AI seems to be on its way to being part of everything we do, including how we turn ideas into reality through creative acts - whether by coming up with new engineering techniques, new products, and in other material efforts. But before we start attributing creative acts to AI agents, we need to have a look at what creativity means in the human context
Plato said it was divine inspiration, "all good poets compose their beautiful poems not by art, but because they are inspired and possessed," (“Ion”, 533e). So for him creativity was a gift from the muses. Arthur Koestler in his book "The Act of Creation" described it a process of bisociation, a collision of unrelated ideas. Mihály Csíkszentmihályi, in his work "Flow" described creativity as what happens when you, your skills, your efforts, and your environment all converge to produce a particular state of oneness and potential.
All of these definitions seem to point to the truth, but none of them fully capture the experience itself. They are among many attempts to define creativity, But I am wary of explanations that confine the act of creativity to an arbitrarily constructed category that purports to explain the phenomena and thus confine and neuter the process.
One observation is that creativity can be very capricious, seemingly to appear and disappear at will. Blessing some, and bypassing others. This one behaviour alone defies attempts to place it in a box.
I used to believe that Mozart, had described moments where entire symphonies came to them, whole and perfect, and their job was simply to write them down. But it seems that in his case this description of creativity was a forgery by Fredrich Rochlitz, an editor of a music journal. It seems, in reality, that Mozart worked very hard at his craft, constantly sketching and revising ideas. So one lesson we can takeaway is that preparation is key to the creative process. It lays the necessary groundwork.

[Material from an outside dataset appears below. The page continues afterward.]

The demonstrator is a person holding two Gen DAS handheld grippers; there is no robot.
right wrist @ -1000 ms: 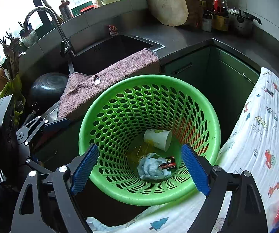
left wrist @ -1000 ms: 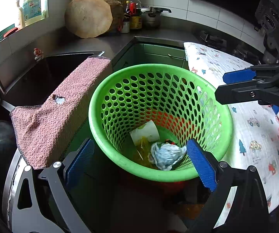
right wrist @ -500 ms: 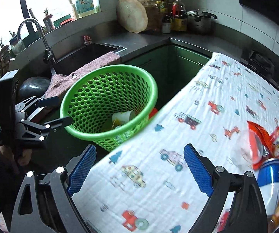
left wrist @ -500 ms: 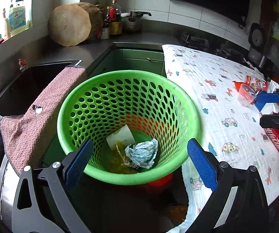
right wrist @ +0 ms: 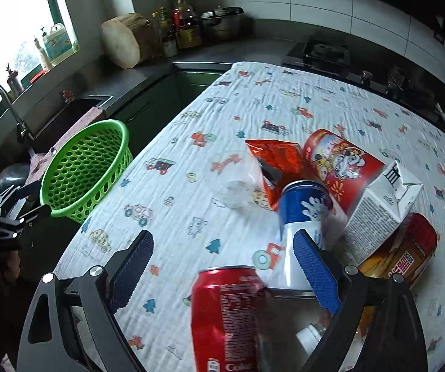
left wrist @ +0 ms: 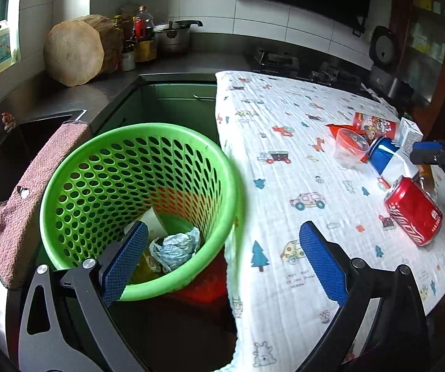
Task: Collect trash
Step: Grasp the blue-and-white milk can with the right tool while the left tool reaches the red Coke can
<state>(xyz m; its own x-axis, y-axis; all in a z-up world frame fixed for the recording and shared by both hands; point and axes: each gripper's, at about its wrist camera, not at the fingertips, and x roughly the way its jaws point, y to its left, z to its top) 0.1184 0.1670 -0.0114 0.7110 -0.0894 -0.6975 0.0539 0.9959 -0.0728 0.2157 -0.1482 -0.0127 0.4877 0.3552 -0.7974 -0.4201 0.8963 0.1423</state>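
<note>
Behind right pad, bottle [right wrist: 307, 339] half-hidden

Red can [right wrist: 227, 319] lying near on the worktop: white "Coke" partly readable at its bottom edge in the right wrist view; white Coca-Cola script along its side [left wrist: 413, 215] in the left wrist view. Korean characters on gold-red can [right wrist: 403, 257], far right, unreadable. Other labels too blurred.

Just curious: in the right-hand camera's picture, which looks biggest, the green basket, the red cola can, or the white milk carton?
1. red cola can, though it lies nearest the camera, which inflates it.
2. green basket, farther off.
3. white milk carton, looking nearly alike to the basket.
</note>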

But that is just an observation of the process that makes creativity possible. Not what it is and why it exists. From an evolutionary point of view being able to imagine things as other than they are has been incredibly beneficial. Knapping a rock into a tool is as imaginative in its own way as Michelangelo carving away all the marble from his statue of David that wasn't representative of David to be in his work of art. By the same imaginative process our stone-age ancestor knapped away at everything in a stone that wasn't a tool thereby creating a tool. Both are acts of imagination in that it is they created possibility in life when it was not readily apprehensible in the world.

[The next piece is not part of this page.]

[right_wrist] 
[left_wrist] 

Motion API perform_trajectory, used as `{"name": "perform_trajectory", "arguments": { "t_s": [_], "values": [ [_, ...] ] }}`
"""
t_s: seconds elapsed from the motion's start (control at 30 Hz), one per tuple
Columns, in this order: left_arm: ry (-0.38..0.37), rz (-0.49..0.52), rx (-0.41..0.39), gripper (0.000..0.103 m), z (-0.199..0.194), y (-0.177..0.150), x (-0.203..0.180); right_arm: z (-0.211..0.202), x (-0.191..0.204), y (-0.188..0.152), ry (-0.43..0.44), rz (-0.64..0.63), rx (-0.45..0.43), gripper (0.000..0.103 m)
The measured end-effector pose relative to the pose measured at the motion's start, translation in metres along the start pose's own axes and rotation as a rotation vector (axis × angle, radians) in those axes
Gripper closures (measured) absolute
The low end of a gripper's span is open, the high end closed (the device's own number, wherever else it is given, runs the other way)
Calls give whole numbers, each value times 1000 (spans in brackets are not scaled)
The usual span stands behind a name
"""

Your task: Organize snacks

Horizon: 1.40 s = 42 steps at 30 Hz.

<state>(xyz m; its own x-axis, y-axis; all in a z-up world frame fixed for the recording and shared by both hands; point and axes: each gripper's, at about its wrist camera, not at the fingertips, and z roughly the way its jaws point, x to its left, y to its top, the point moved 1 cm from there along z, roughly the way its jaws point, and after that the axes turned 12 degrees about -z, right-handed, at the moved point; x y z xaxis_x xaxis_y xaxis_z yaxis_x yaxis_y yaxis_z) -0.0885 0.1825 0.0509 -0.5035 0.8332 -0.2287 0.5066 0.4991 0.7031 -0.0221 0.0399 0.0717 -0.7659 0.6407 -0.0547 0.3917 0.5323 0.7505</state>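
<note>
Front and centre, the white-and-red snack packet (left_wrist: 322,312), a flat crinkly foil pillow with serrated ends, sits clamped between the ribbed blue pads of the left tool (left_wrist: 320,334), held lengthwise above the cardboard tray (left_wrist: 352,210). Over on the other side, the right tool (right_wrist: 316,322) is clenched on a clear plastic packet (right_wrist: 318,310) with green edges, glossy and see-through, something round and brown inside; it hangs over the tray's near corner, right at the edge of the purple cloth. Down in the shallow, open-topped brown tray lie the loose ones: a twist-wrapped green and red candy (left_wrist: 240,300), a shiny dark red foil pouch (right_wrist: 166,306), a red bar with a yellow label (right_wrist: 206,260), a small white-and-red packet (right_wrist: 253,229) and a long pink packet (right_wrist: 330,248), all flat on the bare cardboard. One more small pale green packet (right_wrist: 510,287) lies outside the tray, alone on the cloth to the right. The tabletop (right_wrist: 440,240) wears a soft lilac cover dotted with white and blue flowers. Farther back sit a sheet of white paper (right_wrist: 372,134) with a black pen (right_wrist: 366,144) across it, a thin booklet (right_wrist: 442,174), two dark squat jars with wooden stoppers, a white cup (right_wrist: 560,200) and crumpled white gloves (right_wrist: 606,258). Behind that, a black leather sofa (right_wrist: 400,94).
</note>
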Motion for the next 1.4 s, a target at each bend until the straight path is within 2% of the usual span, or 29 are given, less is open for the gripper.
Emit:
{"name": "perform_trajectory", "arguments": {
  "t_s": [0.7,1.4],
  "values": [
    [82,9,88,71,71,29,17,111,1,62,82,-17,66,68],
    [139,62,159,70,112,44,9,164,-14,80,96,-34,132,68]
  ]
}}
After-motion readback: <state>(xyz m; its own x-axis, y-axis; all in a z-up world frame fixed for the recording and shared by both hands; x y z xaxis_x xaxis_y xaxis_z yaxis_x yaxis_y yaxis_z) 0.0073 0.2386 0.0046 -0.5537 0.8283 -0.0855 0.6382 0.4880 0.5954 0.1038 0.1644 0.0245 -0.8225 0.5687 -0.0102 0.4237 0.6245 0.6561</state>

Creativity, to me, feels like tapping into something bigger—something we can’t fully understand. This is why it’s fascinating to try and think of AI as a possible creative agent. It may turn out that it is but I don't really think that to be the case.
AI is an extraordinarily powerful tool but I cannot see how it can supplant the power of human imagination. We know that being very skillfull and having an encyclopaedic knowledge of either life or one's craft lays the groundwork for creative work to happen, it is not sufficient. To be in possession of vasts amount of information, regardless of its quality is not enough. Someone, somewhere, has to be able to see, through the power of imagination something that has the potential to exist in a way that it doesn't do presently and somehow, through their specific skill set and training, bring it in to the world.
I see a lot of AI generated images that are the result of pseudo-random ideas brought together in unusual combinations. The fact that the results are nearly all lifeless and dull belies the ideas of Koestler and Boden. Therefore, I find myself siding the viewpoints of Plato and Csíkszentmihály. Creativity has an unknown source that comes through us when we are in some kind of state disposed to its arrival.
I’ve felt that in my own small way. Sometimes, an idea appears fully formed, almost as if it came from somewhere else. Other times, you scratch, and dig, and revise and most importantly, play, and maybe—if you’re lucky—you unearth a single usable fragment. It’s never one thing, this act of creating. It’s a dual process: inspiration meeting hard, often tedious, effort.